Interacting Pathways, Defective Signaling, And Treatments For Disease



The GPCR and RTK pathways do not necessarily remain separate, either from each other or from other signaling pathways. One of the most important pathways is directly downstream of RTKs and also many GPCRs, and is called the mitogen activated protein (MAP) kinase cascade. MAP kinase is an abundant ser/thr kinase that, when activated, phosphorylates and powerfully affects the activity of a large number of cytoskeletal, signaling, and nuclear proteins, including an important family of transcription factors, thus directly influencing gene expression.



Both pathways also help regulate a particularly important process called apoptosis. Many cells need specific growth factors to stay alive; the growth factors trigger pathways involving various ser/thr protein kinases that ultimately inactivate molecules that would otherwise promote apoptosis.

The entire signal transduction system normally works astonishingly well, but serious problems can occur. Cancer is unregulated cell growth and occurs when the machinery tightly regulating cell growth breaks down. It is often easy to see how this has occurred. Mutations in growth factor receptors, G proteins, MAP kinases, and other molecules frequently contribute to cancer, and generally result in these molecules losing their normal switching function, staying in the activated form and therefore inappropriately stimulating these important enzyme cascades.

The complexity of the signaling system makes for challenging research, but once understood it holds the promise for better treatments for cancer and other diseases.
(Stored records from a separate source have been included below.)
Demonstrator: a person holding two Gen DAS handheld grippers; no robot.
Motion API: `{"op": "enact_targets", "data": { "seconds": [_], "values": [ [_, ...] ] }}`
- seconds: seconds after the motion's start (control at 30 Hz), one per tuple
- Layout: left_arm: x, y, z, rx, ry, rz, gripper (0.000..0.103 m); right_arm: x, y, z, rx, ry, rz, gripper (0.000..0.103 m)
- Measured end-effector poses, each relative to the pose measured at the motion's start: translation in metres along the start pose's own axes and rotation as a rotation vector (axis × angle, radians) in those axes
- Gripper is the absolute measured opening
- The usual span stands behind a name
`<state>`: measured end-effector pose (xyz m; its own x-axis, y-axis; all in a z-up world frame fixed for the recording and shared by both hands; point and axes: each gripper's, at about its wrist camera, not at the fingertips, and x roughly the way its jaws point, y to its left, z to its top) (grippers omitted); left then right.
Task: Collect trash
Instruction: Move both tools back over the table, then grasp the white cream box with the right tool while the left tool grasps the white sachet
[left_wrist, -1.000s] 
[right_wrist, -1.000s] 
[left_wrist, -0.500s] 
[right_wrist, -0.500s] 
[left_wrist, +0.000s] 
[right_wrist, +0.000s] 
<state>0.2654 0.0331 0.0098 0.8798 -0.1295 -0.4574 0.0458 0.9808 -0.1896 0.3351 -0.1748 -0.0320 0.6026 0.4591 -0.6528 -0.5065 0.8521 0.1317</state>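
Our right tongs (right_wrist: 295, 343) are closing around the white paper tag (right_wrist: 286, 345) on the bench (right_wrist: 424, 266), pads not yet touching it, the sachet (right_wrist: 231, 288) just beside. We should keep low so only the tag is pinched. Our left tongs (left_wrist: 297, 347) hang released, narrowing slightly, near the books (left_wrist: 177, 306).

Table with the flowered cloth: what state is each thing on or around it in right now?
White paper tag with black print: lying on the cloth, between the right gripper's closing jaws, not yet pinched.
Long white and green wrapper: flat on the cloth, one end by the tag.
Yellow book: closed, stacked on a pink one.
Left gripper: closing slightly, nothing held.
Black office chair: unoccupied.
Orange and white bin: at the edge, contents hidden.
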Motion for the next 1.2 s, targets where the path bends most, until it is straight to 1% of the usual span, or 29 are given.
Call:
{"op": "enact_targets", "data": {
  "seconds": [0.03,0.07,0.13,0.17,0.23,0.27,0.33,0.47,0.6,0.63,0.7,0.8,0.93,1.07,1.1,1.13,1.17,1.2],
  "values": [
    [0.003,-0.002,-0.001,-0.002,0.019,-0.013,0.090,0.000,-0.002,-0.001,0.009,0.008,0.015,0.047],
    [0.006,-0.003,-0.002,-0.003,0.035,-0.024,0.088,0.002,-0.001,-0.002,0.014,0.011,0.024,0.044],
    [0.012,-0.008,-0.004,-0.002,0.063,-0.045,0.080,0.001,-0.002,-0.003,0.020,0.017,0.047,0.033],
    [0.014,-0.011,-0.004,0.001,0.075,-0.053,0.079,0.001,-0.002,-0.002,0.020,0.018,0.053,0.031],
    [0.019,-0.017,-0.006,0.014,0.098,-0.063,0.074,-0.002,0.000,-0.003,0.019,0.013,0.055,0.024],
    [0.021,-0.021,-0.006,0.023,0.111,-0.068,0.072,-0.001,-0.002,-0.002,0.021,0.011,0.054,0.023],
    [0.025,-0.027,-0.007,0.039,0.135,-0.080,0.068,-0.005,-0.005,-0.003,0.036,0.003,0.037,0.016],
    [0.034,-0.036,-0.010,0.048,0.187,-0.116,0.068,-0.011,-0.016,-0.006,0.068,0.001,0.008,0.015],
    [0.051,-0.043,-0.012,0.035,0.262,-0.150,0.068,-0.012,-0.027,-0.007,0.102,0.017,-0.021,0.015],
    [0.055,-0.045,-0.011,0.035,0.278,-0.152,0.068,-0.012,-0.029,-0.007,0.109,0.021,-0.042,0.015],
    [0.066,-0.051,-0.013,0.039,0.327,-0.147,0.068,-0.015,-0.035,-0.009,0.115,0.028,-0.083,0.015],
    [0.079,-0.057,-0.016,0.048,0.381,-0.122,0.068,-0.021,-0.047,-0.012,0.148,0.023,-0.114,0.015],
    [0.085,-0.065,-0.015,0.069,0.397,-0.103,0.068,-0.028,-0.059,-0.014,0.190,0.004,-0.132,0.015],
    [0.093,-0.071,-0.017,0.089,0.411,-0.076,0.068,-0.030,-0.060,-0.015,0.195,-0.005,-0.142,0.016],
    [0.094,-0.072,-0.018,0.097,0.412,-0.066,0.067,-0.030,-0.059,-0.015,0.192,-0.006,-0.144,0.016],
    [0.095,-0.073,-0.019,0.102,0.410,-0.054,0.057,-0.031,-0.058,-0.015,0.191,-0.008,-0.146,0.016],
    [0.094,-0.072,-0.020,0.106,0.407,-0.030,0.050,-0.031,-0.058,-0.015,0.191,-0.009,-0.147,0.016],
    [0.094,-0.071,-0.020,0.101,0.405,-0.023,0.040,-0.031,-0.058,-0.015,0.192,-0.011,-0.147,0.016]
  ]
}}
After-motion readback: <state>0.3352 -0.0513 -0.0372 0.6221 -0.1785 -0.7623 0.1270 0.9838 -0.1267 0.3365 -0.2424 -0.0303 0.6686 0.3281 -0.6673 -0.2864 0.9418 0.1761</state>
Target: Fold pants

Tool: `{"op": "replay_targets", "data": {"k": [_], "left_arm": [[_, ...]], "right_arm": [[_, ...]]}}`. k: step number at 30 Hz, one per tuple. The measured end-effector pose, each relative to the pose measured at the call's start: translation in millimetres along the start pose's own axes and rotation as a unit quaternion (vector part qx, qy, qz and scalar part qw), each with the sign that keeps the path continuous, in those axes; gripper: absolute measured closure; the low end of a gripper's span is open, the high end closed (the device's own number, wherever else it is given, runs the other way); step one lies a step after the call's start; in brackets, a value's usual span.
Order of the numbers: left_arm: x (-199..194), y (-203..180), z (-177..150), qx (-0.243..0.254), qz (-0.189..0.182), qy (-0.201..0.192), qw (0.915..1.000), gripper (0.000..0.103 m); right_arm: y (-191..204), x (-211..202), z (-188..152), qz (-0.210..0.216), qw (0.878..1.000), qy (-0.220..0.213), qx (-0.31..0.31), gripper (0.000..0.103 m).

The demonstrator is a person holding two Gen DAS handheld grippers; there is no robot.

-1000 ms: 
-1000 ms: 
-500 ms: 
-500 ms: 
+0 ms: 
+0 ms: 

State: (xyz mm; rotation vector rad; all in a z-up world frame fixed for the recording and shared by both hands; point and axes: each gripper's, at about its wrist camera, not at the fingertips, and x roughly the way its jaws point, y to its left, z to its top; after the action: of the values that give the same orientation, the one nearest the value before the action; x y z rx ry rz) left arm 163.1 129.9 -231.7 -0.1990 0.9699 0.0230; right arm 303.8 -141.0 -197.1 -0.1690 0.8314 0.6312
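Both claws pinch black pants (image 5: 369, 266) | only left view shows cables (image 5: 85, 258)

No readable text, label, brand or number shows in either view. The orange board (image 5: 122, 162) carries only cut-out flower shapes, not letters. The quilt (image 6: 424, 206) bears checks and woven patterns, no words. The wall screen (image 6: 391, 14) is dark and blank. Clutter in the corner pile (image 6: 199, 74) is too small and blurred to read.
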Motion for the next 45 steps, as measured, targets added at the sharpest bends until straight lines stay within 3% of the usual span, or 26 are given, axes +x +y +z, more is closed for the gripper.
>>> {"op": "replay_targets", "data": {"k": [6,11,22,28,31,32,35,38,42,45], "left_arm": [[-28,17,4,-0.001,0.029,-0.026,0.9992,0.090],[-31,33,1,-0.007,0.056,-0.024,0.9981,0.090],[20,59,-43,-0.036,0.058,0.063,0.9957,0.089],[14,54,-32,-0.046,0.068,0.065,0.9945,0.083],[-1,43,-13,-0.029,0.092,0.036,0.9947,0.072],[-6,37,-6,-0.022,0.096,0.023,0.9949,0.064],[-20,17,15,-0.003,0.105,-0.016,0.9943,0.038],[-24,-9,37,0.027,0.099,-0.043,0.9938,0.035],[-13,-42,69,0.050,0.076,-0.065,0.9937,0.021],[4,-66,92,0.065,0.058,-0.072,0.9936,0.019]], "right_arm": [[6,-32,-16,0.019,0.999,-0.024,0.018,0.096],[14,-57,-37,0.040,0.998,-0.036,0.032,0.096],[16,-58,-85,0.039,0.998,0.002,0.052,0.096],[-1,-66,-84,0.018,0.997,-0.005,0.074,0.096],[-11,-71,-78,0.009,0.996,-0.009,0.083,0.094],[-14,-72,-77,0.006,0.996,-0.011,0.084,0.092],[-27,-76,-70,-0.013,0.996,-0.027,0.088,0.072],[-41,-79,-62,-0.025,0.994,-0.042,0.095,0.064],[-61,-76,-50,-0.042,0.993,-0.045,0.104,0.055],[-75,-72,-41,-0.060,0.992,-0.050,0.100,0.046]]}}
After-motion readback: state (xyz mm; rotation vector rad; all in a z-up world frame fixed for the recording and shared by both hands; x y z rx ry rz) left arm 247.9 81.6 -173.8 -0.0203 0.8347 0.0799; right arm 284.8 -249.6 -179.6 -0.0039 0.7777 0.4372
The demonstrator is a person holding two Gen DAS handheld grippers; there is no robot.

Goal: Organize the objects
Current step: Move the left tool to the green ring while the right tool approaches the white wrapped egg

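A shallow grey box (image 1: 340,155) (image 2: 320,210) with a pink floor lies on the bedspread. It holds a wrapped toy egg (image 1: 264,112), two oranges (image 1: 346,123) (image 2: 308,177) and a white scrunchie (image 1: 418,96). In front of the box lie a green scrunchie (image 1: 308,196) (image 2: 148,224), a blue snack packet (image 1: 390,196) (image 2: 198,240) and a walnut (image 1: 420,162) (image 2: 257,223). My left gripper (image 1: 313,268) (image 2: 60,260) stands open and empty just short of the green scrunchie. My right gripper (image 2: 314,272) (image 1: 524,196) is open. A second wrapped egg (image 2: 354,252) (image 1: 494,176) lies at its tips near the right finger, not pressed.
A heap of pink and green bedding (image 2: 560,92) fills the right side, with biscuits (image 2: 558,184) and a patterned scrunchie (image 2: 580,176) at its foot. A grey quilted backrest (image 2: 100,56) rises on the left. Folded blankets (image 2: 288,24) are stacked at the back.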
This is because each step in each pathway provides one or more targets for drugs. Designing a drug that could quiet the excess signaling caused by defective MAP kinase, for example, might provide a promising cancer treatment.

The examples given thus far provide only an outline of how signal transduction cascades work and an overview of a few of the most important enzymes. The actual process is much more complex, and there is much about the process that remains mysterious. Perhaps the biggest mystery is how the cell makes sense of all of the input from different growth factors, hormones, extracellular substrates, and so on to produce an appropriate response. The solution to this problem will result from a complete understanding and computer modeling of the biochemical and kinetic properties of the components of all these signaling cascades.

Gerry Shaw

Bibliography

Alberts, Bruce., et al. Molecular Biology of the Cell, 4th ed. New York: Garland Science, 2002.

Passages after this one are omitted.